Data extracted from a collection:
★ ★ ★
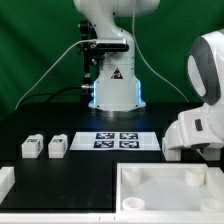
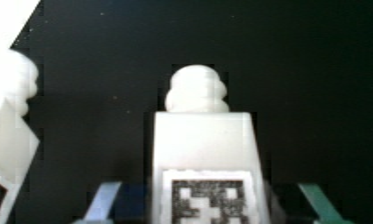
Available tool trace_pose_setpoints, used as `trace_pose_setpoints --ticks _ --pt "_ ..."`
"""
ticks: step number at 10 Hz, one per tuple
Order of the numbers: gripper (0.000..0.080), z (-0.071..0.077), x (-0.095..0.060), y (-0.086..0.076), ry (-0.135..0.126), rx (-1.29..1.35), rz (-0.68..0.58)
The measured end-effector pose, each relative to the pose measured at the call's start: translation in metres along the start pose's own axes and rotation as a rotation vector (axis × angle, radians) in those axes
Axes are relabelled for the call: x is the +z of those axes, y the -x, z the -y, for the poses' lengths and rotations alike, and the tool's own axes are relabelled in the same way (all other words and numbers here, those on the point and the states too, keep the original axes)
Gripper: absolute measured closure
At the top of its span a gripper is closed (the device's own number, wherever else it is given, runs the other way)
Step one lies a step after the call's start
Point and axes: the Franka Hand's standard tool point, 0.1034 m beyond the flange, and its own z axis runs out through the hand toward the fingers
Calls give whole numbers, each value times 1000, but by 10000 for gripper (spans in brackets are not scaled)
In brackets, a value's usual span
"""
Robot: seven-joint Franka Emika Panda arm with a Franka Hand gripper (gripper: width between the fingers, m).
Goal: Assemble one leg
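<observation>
In the wrist view a white leg stands between my fingers, its black-and-white tag facing the camera and its rounded threaded tip pointing away. My gripper is open. Both fingertips flank the leg with a dark gap on each side. A second leg lies close beside it. In the exterior view the arm's white hand is low at the exterior view's right and hides these legs and the fingers. Two more legs lie at the left.
The marker board lies in the middle in front of the robot base. The large white tray-like piece with corner sockets is at the front right. Another white part is at the front left edge.
</observation>
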Motion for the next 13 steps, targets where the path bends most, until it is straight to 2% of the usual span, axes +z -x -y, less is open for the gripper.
trace_pose_setpoints --ticks 1,2,3,4,6,7,8,9,11,12,13 --pt "514 0 0 0 0 0 0" --pt "513 -4 -7 4 4 -33 12" --pt "513 -13 -38 10 12 -67 -2" --pt "512 -21 -72 17 10 -81 -68" --pt "512 -38 -121 34 3 -123 -223" --pt "512 -49 -135 47 6 -127 -318" --pt "512 -48 -128 43 13 -122 -390" --pt "512 -46 -128 33 16 -127 -481" --pt "512 -53 -139 31 24 -141 -678" --pt "512 -65 -175 19 1 -163 -825" --pt "512 -76 -204 7 7 -152 -983"
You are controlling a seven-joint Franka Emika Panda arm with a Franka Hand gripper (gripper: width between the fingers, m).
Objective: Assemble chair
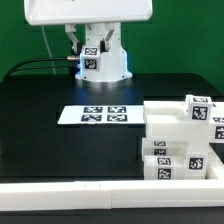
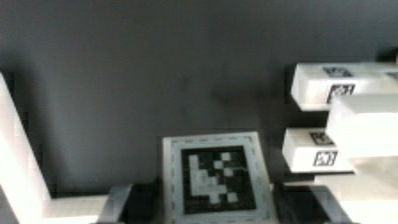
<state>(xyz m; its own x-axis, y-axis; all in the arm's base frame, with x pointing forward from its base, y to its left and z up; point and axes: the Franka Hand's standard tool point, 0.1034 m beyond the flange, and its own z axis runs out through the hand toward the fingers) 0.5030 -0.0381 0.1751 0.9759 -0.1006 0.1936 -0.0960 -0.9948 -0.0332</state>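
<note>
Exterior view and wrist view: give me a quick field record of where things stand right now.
gripper: raised at the table's far side, closed on a white tagged part
chair pieces: white tagged blocks clustered at the exterior view's right, near the front rail
marker board: flat on the black table, mid-table
front rail: white, along near edge
</note>
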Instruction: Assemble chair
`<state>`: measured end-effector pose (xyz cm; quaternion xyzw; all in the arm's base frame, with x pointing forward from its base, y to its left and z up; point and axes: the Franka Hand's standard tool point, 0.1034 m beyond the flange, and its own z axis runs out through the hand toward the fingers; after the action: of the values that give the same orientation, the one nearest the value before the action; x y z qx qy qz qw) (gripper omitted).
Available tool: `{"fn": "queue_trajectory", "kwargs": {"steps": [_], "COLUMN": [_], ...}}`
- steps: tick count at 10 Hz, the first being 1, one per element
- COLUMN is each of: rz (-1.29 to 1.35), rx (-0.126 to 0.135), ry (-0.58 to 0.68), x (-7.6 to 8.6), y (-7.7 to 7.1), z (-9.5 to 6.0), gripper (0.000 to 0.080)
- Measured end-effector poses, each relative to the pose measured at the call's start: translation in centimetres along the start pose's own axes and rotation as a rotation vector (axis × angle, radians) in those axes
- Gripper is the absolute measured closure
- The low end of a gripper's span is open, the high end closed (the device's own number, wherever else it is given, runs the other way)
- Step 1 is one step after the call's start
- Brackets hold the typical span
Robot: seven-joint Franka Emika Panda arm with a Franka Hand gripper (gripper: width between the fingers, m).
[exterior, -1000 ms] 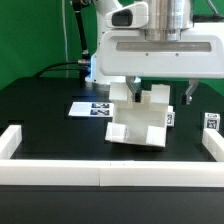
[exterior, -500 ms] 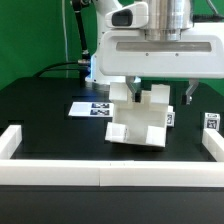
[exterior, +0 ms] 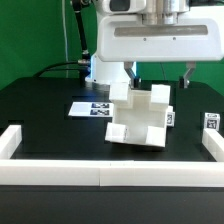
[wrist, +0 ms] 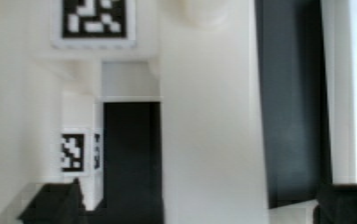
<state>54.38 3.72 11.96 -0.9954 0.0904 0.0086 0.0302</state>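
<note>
The chair (exterior: pixel 140 118) stands in the middle of the black table (exterior: pixel 40 100), already joined into one blocky piece, so most work seems done. The gripper (exterior: pixel 160 82) hangs above it, wide open, with nothing gripped. One small tagged piece (exterior: pixel 212 122) is perhaps still to be added.

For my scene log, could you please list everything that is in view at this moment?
chair: one, partly built, white with tags, centre of the scene.
small tagged piece: one, white, by the exterior view's right rail.
marker board: one, white, behind the chair toward the exterior view's left.
border rails: several, white, near edge and both sides.
table: one, black, under everything.
cable: one, black, far back.
arm: one, white, above the chair.
pincer: one, dark fingers, open and empty, above the chair.
</note>
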Motion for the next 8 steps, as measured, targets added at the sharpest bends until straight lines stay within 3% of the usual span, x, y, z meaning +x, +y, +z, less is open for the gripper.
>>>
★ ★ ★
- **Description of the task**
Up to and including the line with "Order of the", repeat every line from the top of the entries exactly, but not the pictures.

- **Reply to the exercise**
Available tool trace_pose_setpoints, used as `trace_pose_setpoints --ticks _ --pt "_ ..."`
"""
ticks: step number at 10 Hz, one per tuple
Order of the numbers: gripper (0.000..0.080), z (-0.071..0.077), x (-0.095..0.060), y (-0.086..0.076), ry (-0.135..0.126), rx (-1.29..1.35), rz (-0.68..0.58)

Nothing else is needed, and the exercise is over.